The Philippines can’t avoid those things; they go with the neighbourhood. All it can do is prepare well to deal with them and have the very best people at the helm when they strike. Disaster preparedness is the main weapon for dealing with these events and their aftermaths.

Taguiwalo, during her year in the job, handled a number of typhoons – the most traumatic being the Christmas typhoon which struck harshly at the Bicol region (photo below) in which 380.000 people had to be evacuated. She also dealt with an earthquake – the 6.7-magnitude, maximum Intensity VII quake that rumbled through Surigao City, Mindanao in February.

Typhoon Nina devastation, photo courtesy of Office of Civil Defense

These she handled well and was rightly recognised for that. As far as we know none of the 24 legislators who sat on the CA and rejected her appointment on 15 August, had any criticism of how she did the job. They didn’t seem to focus on that at all; it appeared to be peripheral to their enquiries.

Her shoes, at least temporarily, are now being filled by Emmanuel A. Leyco (top photo, right) who’s been made Officer-in-Charge until President Rodrigo Duterte nominates his next choice for the post. Leyco, however, was serving as DSWD undersecretary for finance and administration – and, no doubt, very capably; he’s eminently qualified for that role and will have paid a pivotal part in ensuring resources were available to meet the needs of disaster relief under Taguiwalo’s secretaryship.

He stepped into the breach – into a vacancy which should never have been made in our opinion – and for that he deserves support.
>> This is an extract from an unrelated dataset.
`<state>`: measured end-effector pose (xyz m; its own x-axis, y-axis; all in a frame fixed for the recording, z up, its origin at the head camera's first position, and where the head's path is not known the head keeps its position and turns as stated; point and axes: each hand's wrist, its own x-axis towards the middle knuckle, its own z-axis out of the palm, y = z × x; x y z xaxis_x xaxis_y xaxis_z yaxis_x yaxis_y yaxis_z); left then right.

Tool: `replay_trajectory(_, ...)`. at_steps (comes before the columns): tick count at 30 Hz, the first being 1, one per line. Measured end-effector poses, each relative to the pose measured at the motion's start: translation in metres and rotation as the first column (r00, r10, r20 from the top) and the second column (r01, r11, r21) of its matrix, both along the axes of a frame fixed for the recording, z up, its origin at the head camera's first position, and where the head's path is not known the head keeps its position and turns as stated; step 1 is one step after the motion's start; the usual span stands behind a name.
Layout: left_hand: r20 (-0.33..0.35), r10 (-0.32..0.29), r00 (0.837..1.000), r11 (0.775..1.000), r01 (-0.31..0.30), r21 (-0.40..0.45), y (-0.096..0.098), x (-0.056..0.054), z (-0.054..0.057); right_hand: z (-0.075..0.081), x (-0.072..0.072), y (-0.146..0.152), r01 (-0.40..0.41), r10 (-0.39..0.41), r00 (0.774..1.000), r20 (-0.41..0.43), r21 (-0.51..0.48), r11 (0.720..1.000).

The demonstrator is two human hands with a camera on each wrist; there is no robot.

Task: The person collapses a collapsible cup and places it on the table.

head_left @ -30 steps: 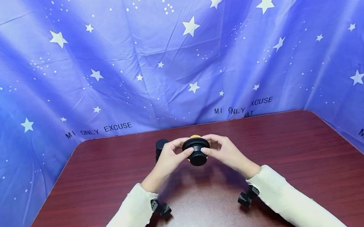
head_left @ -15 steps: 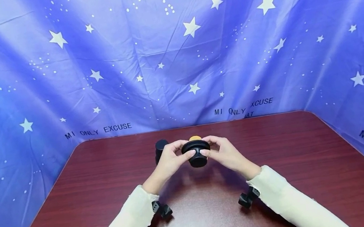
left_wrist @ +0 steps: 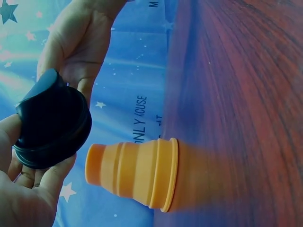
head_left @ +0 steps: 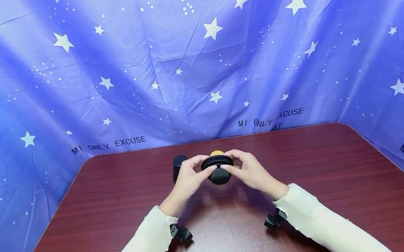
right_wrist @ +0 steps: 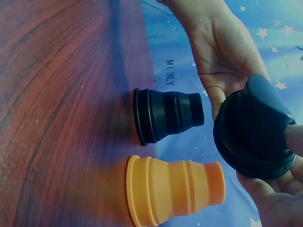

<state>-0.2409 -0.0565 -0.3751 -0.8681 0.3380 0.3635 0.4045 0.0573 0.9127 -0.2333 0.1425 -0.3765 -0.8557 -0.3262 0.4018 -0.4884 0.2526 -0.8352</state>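
A black collapsible silicone cup (head_left: 220, 176) is held above the table by both hands, its wide rim away from the person. My left hand (head_left: 187, 180) grips its left side, and my right hand (head_left: 250, 172) grips its right. Both thumbs press on the narrow end, which looks bent and partly pushed in; in the left wrist view the black cup (left_wrist: 54, 123) has a tilted flap-like end. Beyond it an orange collapsible cup (right_wrist: 173, 191) stands rim down on the table. Another black collapsible cup (right_wrist: 165, 116) stands rim down to its left, partly hidden by my left hand in the head view.
The reddish-brown wooden table (head_left: 222, 240) reaches back to a blue curtain (head_left: 179, 62) with white stars and lettering. A small black camera mount is strapped at each wrist, close above the tabletop.
The thumbs have shifted slightly inward and up on the held black cup. Its narrow end has tilted and bent, now showing a flat dark face. The standing cups have not moved.
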Motion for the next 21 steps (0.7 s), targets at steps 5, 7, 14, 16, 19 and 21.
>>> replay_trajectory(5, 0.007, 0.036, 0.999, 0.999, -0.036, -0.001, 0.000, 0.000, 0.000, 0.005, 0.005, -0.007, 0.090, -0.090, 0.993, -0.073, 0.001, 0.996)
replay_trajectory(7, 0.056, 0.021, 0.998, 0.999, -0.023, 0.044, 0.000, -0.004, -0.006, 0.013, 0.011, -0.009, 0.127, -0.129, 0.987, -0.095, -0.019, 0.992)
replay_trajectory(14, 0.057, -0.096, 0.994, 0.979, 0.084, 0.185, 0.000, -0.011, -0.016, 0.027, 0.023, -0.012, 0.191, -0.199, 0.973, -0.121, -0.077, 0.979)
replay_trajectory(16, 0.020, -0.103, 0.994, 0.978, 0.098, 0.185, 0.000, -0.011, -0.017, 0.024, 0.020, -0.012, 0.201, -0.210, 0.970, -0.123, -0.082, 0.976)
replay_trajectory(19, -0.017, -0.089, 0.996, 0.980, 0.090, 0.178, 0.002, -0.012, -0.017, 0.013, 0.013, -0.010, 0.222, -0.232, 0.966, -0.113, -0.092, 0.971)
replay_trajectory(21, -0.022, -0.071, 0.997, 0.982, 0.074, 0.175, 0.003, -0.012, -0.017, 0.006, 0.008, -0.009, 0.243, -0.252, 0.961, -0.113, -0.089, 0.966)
How he turns out as a hands-on leader at the height of operations while combating a natural disaster, however, remains to be seen. He’s never been tested in that role as Taguiwalo was. Harvard educated, a financial crisis he seems well equipped to handle; but one thrown up by the wrath of nature? There’s no Harvard degree for that.

Leyco’s background is in financial consulting and financial-policymaking, and regularly in the health sector. He’s ‘on leave’ as a professor of Public Finance at the Asian Institute of Management (AIM) in Manila, where he’s on the core faculty of AIM’s prestigious Washington SyCip Graduate School of Business. His teaching field is analytical finance and his courses include asset-backed-securities analysis, credit rating, and project financing.

According to his AIM profile, he’s been a consultant for multilateral agencies – including the Asian Development Bank, USAID and the World Bank; a consultant to the Philippine government’s Department of Health, DSWD and the Philippine Health Insurance Corporation. He’s also been a president of Credit Rating and Investors Services Philippines, Inc., and an executive director for the Center for Legislative Development – an NGO which provides policy-development support for the Philippine Congress and policy groups.

As an academic, Leyco’s qualifications are impressive; as too is his CV in the world of finance. But the battles he’ll be expected to lead will not be in the lecture theatres or the board rooms; he won’t be dealing with students or bankers – Mother Nature provides a far more hostile theatre. And when she unleashes her fury it will be the huge masses which he’ll need to deal with. They’re the people he’ll answer to – and of course, the ever-ready critics in Congress if things go wrong.